GCC and Clang produce undefined references to functions with vague linkage

Note1: I am not subscribed to the gcc list, please use reply-all.
Note2: I think the clang list is moderated for the first post, but it
is usually really fast. Sorry about that.

I recently implemented an optimization in LLVM to hide symbols that
the we "know" are available in every DSO that uses them. This is very
similar to a more generic optimization that is possible during LTO
when using recent versions of the gold plugin.
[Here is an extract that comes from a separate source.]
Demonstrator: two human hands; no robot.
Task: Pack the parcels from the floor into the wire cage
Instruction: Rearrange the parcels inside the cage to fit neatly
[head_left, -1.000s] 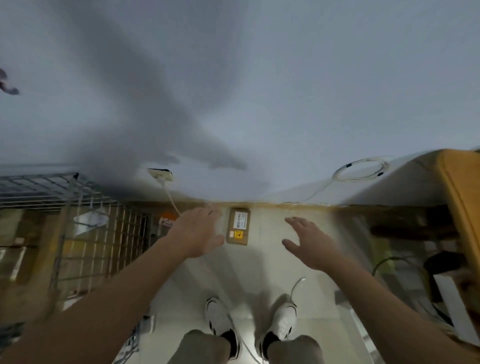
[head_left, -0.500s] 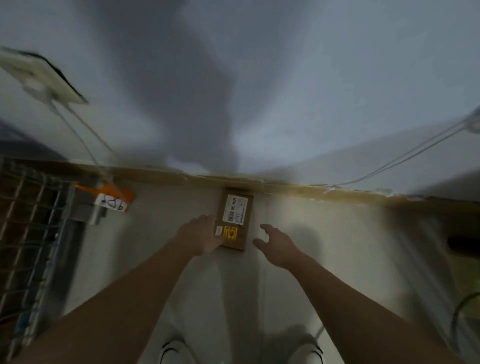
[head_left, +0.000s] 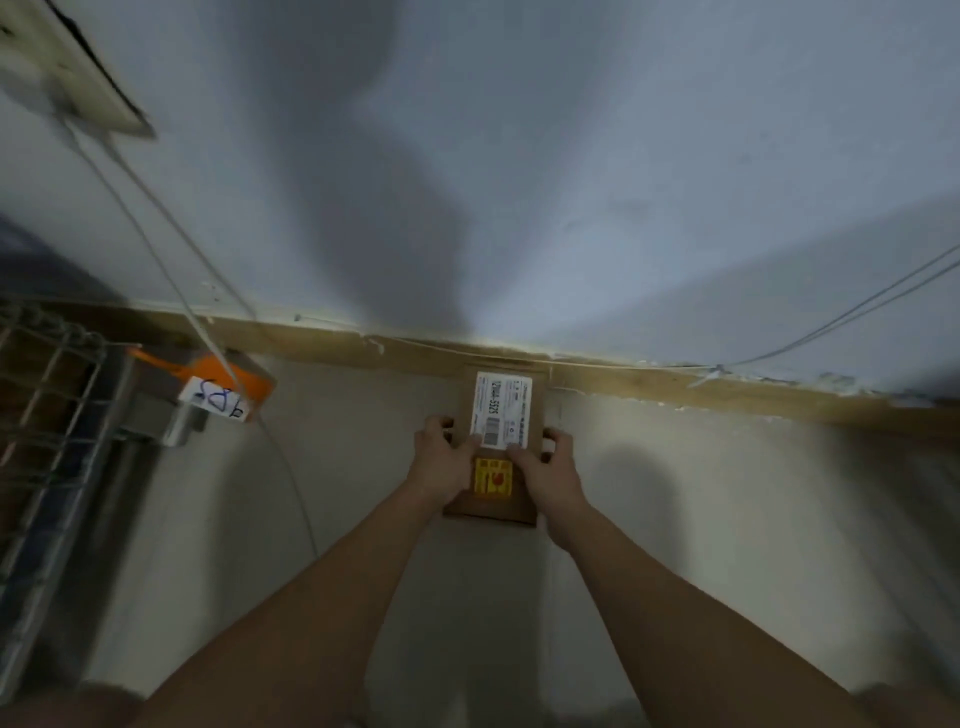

Unfortunately, this found a bug in both gcc and clang (or in the
itanium ABI, it is not very clear). The testcase is

$ cat test.h
struct foo {
  virtual ~foo();
};
struct bar : public foo {
  virtual void zed();
};
$ cat def.cpp
#include "test.h"
void bar::zed() {
}
$ cat undef.cpp
#include "test.h"
void f() {
  foo *x(new bar);
  delete x;
}

Both gcc (>= 4.6) and clang will produce and undefined reference to
_ZN3barD0Ev when compiling undef.cpp with optimizations:

$ ~/gcc/build/gcc/xgcc -B ~/gcc/build/gcc/ -c undef.cpp -o undef.o -O3 -fPIC
$ nm undef.o | grep D0
                 U _ZN3barD0Ev

And, when using LTO, a shared library built from def.cpp has a visible
vtable, but the destructor itself is not visible:

$ ~/gcc/build/gcc/xgcc -B ~/gcc/build/gcc/ -c def.cpp -o def.o -O3 -flto -fPIC
$ ~/gcc/build/gcc/xgcc -B ~/gcc/build/gcc/ def.o -o def.so -shared
-fuse-linker-plugin

$ readelf -sDW def.so | grep bar
   12 7: 0000000000000931 5 OBJECT WEAK DEFAULT 13 _ZTS3bar
   11 10: 0000000000001ca0 40 OBJECT WEAK DEFAULT 24 _ZTV3bar
   13 14: 0000000000001cd0 24 OBJECT WEAK DEFAULT 24 _ZTI3bar
    8 15: 00000000000008b0 10 FUNC GLOBAL DEFAULT 11 _ZN3bar3zedEv

And the final result is that we get an undefined reference when linking:

$ g++ -shared -o foo.so undef.o def.so -Wl,-z,defs
undef.o:undef.cpp:function f(): error: undefined reference to 'bar::~bar()'

I can see two ways of solving this and would like for both clang and
gcc to implement the same:

* Make sure the destructor is emitted everywhere. That is, clang and
gcc have a bug in producing an undefined reference to _ZN3barD0Ev.
* Make it clear that the file exporting the vtable has to export the
symbols used in it. That is, the Itanium c++ abi needs clarification
and so does gcc's lto plugin (and the llvm patch I am working on).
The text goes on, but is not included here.